> [REQUIRED ACTION] Repeat each line of the data exactly as written.

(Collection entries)
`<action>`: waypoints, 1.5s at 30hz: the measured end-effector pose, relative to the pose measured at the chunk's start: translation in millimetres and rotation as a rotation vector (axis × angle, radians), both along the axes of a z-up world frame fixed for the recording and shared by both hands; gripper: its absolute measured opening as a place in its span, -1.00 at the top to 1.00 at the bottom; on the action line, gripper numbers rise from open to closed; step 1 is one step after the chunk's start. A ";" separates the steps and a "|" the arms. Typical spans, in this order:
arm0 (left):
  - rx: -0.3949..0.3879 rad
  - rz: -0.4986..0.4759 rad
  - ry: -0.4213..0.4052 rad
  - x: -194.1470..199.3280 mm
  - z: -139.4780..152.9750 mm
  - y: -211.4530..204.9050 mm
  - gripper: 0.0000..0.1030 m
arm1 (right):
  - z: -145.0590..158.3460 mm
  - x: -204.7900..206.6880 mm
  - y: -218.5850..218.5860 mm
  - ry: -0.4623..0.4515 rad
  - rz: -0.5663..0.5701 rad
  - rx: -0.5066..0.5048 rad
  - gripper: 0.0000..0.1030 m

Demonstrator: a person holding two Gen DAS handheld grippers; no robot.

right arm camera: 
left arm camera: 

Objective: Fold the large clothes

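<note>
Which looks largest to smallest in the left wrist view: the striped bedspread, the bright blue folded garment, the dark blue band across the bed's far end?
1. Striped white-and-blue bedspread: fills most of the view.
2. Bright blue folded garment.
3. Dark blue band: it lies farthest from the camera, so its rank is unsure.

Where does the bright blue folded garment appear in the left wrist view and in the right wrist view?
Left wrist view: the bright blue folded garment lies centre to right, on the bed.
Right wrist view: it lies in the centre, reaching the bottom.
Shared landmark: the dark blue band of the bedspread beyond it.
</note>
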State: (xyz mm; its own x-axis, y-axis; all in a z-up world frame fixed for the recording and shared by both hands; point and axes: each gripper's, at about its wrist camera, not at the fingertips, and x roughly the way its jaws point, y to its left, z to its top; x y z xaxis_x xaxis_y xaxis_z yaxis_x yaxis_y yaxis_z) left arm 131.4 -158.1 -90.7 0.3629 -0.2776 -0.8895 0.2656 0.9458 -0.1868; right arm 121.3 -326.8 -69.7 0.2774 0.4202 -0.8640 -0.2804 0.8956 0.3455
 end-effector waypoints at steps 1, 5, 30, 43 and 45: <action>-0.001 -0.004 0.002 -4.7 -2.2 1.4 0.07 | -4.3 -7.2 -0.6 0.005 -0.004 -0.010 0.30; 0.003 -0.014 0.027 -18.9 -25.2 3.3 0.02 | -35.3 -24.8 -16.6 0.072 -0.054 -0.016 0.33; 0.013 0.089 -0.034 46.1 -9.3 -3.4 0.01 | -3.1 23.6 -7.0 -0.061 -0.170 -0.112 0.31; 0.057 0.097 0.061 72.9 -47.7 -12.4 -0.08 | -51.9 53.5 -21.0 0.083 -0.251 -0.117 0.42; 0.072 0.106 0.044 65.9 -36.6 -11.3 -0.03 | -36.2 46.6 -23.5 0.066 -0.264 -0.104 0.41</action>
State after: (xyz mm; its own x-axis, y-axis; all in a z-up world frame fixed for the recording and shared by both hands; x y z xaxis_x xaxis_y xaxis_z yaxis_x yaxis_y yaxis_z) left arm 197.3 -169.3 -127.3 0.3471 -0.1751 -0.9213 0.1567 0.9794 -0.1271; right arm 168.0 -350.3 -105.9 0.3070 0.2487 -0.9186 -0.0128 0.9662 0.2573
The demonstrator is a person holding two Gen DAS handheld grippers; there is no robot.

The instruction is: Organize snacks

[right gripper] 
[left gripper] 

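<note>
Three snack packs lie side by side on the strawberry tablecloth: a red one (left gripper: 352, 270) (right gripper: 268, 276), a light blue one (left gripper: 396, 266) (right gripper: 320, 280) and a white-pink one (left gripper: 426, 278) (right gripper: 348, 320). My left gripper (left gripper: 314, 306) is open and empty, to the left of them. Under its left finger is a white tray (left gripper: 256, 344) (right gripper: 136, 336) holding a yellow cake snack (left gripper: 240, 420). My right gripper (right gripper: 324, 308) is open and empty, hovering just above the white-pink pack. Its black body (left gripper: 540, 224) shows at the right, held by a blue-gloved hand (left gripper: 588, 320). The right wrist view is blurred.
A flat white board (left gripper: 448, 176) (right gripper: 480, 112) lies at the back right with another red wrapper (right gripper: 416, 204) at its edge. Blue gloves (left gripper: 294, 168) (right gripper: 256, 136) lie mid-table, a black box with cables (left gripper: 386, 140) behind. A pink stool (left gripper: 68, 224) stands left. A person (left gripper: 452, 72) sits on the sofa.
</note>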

> [SOLUTION TO THE PROBLEM]
`<action>`: waypoints, 1.5s at 30hz: the measured end-effector pose, relative to the pose measured at the chunk's start: translation in millimetres and rotation as a rotation vector (axis × angle, radians), both along the axes of a z-up world frame fixed for the recording and shared by both hands; gripper: its absolute measured opening as a place in its span, -1.00 at the top to 1.00 at the bottom; on the action line, gripper numbers rise from open to closed; step 1 is one step after the chunk's start. A ";" separates the steps and a "|" the arms. Typical spans, in this order:
arm0 (left):
  - rx: -0.3949..0.3879 rad
  - rz: -0.4986..0.4759 rad
  - ry: -0.4213..0.4052 rad
  - x: -194.1470..199.3280 mm
  - z: -139.4780..152.9750 mm
  - y: -211.4530..204.9050 mm
  - gripper: 0.0000..0.1030 m
arm1 (right):
  - z: -145.0590..158.3460 mm
  - x: -204.7900..206.6880 mm
  - y: -218.5850..218.5860 mm
  - ry: -0.4623..0.4515 rad
  - rz: -0.5663..0.5701 rad
  - rx: -0.5066..0.5048 rad
  - gripper: 0.0000..0.1030 m

Demonstrator: a person holding two Gen DAS handheld grippers; no robot.

right arm camera: 
left arm camera: 

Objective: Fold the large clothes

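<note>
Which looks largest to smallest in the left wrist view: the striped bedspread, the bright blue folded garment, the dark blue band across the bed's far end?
1. Striped white-and-blue bedspread: fills most of the view.
2. Bright blue folded garment.
3. Dark blue band: it lies farthest from the camera, so its rank is unsure.

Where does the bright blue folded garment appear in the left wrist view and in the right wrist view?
Left wrist view: the bright blue folded garment lies centre to right, on the bed.
Right wrist view: it lies in the centre, reaching the bottom.
Shared landmark: the dark blue band of the bedspread beyond it.
</note>
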State: (xyz mm; its own x-axis, y-axis; all in a z-up world frame fixed for the recording and shared by both hands; point and axes: each gripper's, at about its wrist camera, not at the fingertips, and x roughly the way its jaws point, y to its left, z to its top; x y z xaxis_x xaxis_y xaxis_z yaxis_x yaxis_y yaxis_z) left arm 131.4 -158.1 -90.7 0.3629 -0.2776 -0.8895 0.2656 0.9458 -0.1868; right arm 121.3 -326.8 -69.7 0.2774 0.4202 -0.8640 -0.2804 0.8956 0.3455
 end-effector waypoints at steps 1, 5, 30, 43 and 45: <action>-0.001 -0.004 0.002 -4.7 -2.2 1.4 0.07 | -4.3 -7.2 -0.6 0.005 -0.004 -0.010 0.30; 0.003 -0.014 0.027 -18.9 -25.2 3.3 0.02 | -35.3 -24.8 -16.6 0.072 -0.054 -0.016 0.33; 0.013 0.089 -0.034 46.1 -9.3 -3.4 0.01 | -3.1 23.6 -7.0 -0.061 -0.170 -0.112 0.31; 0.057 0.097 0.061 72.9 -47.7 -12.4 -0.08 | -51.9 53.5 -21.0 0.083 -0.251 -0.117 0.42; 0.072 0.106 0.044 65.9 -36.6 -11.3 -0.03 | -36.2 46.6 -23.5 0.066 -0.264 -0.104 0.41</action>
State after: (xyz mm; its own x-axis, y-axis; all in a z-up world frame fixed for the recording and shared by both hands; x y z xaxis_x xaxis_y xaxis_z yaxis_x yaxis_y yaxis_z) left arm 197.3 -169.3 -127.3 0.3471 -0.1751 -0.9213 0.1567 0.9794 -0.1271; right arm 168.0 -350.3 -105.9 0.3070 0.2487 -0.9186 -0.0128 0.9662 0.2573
The demonstrator is a person holding two Gen DAS handheld grippers; there is no robot.

The instruction is: Organize snacks

[right gripper] 
[left gripper] 

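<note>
Three snack packs lie side by side on the strawberry tablecloth: a red one (left gripper: 352, 270) (right gripper: 268, 276), a light blue one (left gripper: 396, 266) (right gripper: 320, 280) and a white-pink one (left gripper: 426, 278) (right gripper: 348, 320). My left gripper (left gripper: 314, 306) is open and empty, to the left of them. Under its left finger is a white tray (left gripper: 256, 344) (right gripper: 136, 336) holding a yellow cake snack (left gripper: 240, 420). My right gripper (right gripper: 324, 308) is open and empty, hovering just above the white-pink pack. Its black body (left gripper: 540, 224) shows at the right, held by a blue-gloved hand (left gripper: 588, 320). The right wrist view is blurred.
A flat white board (left gripper: 448, 176) (right gripper: 480, 112) lies at the back right with another red wrapper (right gripper: 416, 204) at its edge. Blue gloves (left gripper: 294, 168) (right gripper: 256, 136) lie mid-table, a black box with cables (left gripper: 386, 140) behind. A pink stool (left gripper: 68, 224) stands left. A person (left gripper: 452, 72) sits on the sofa.
</note>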

For this exercise, nothing more remains to be done.